Local connection to hurricane horrors
Thanks to purchasing their home and rental property on high ground in and near Houston — on a 500-year flood plain — David Hoffman avoided flood damage that surrounded him with Hurricane Harvey’s deadly and extremely destructive effects.
Hoffman, who grew up in Farragut and graduated from Knoxville Catholic High School in 1997, and wife, Laura Hoffman, “have seen the good and the bad,” John Hoffman, David’s father and a Farragut resident, said about his son’s home at The Woodlands in Conroe, Texas. It’s about 30 miles from downtown Houston.
“When we talked the other day,” David said, “‘there are parts of Houston where you’d go into it and you’d say, what hurricane? What rain? It was just all normal,’” John added.
However, severe flooding “can be just a few blocks away,”

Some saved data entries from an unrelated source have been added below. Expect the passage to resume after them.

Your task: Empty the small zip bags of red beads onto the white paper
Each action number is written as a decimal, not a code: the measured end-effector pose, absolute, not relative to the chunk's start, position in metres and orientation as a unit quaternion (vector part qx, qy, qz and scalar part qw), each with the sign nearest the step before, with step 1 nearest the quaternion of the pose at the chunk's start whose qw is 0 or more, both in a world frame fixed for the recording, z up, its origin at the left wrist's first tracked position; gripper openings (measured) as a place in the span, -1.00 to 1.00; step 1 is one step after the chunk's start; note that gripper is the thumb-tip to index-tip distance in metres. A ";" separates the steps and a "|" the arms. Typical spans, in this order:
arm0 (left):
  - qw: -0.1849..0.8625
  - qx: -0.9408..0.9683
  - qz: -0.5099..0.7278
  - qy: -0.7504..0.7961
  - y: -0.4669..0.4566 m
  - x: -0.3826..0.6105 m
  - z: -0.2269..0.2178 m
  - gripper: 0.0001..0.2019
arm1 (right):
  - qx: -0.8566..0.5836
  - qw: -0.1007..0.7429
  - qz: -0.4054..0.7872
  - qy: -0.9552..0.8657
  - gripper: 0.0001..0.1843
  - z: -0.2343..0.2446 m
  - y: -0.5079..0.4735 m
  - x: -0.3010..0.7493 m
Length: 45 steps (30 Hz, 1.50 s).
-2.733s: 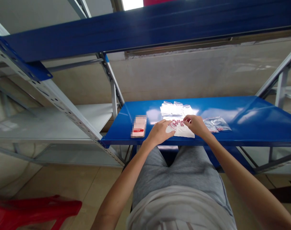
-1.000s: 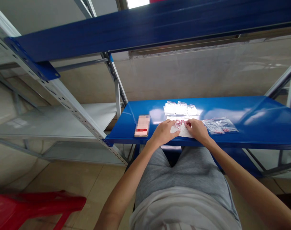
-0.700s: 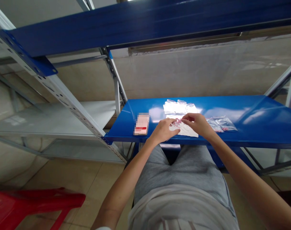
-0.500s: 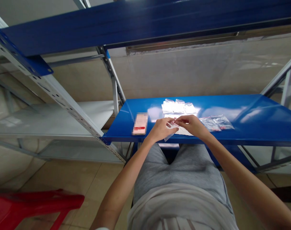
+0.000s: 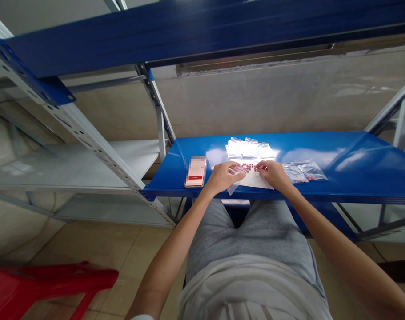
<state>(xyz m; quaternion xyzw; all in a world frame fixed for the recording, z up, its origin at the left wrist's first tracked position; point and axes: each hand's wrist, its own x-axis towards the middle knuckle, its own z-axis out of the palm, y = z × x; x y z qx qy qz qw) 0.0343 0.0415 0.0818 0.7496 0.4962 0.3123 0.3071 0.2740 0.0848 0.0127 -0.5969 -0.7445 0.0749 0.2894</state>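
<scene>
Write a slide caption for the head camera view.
Left hand and right hand press a whitish bag of small red pieces on a blue steel shelf.

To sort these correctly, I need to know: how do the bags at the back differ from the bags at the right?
The bags at the back look white and bright in the glare, while the bags at the right look clearer and show red inside. The bags at the back lie farther from the person than the bags at the right. Both are small plastic bags lying flat on the blue steel shelf.
</scene>
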 end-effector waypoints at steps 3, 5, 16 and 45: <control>0.292 0.754 0.311 0.499 0.042 0.034 0.082 -0.59 | -0.594 0.271 0.054 -0.755 -0.79 0.009 0.085 0.274; 0.286 0.756 0.308 0.501 0.042 0.034 0.082 -0.59 | -0.600 0.260 0.044 -0.756 -0.78 0.008 0.085 0.273; 0.300 0.753 0.302 0.501 0.041 0.034 0.082 -0.57 | -0.606 0.234 0.030 -0.760 -0.77 0.011 0.084 0.268; 0.333 0.765 0.302 0.461 0.041 0.038 0.075 -0.50 | -0.462 0.351 0.282 -0.764 -0.73 0.067 0.060 0.249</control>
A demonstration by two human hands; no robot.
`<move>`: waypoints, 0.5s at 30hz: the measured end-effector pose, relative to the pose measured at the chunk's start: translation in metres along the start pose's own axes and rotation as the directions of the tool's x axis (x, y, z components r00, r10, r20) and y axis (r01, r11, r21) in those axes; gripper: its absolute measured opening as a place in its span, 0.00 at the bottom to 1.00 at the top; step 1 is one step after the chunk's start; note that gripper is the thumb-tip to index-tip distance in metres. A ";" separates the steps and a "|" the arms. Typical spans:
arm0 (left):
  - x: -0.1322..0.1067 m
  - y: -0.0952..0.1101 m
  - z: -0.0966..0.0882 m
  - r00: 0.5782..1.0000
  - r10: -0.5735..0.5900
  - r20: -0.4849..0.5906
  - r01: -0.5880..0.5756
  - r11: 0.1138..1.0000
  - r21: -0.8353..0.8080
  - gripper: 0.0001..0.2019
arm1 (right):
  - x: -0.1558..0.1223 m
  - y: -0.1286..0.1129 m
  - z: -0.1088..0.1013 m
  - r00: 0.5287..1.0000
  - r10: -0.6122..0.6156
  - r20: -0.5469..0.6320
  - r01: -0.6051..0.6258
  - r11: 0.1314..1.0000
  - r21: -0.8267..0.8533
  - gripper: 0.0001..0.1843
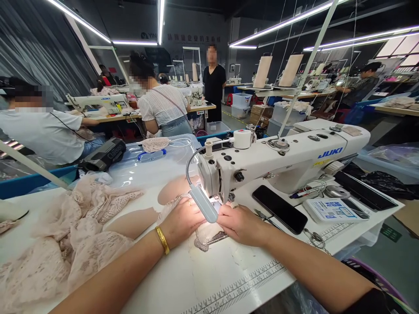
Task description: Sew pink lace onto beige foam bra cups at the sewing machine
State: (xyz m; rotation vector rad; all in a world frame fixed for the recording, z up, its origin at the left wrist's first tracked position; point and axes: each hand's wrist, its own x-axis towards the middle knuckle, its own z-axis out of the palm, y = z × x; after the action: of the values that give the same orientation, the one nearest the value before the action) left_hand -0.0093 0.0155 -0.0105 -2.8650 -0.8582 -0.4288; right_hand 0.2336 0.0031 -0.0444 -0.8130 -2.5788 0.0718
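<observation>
Both of my hands are at the needle end of a white JUKI sewing machine. My left hand, with a gold bangle at the wrist, is closed on a piece of beige lace fabric; the lamp hides its fingertips. Opposite it, on the right of the needle area, my right hand has curled fingers pinching the edge of the same fabric. A grey lamp head hangs between the hands and covers the needle and presser foot. More of the beige cloth stretches out behind my left hand.
A heap of beige lace spreads over the table's left side. Right of my hands lie a black phone, small snips and a blue-white box. A printed ruler runs along the front edge. Co-workers sit at machines beyond; one person stands.
</observation>
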 end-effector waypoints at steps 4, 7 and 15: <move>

John said he learned from David. “… If there’s only a few feet of elevation change in your favor, you’re dry.
“But folks six blocks away are underwater,” John added.
David “spent a weekend helping a friend more or less tear out the entire inside of his house that was damaged pretty heavily down in the city,” John said.
“In his practice [as an oral surgeon] he was dealing with patients who were having issues,” the father added.
John and Mike Singletary both are members of The Rotary Club of Farragut.
Singletary’s daughter, Angie Dailey, and son-in-law, Kevin Daily, also avoided any flood damage at their home in Spring, Texas, “about 15 miles from Houston,” Singletary said.
About Kevin’s fishing boat rescue of flood-stranded victims, “He did that for at least four days,” Singletary said.
Singletary said the floodwaters were close to their home.
“The neighborhood she lives in is a good-sized neighborhood, and on her street further down the road there was some flooding,” he said.
On Sept. 8, “my daughter [was] helping to gather supplies to help people in their neighborhood.”
In the Houston metro area as a whole, “She said it was just a terrible mess,” Singletary said.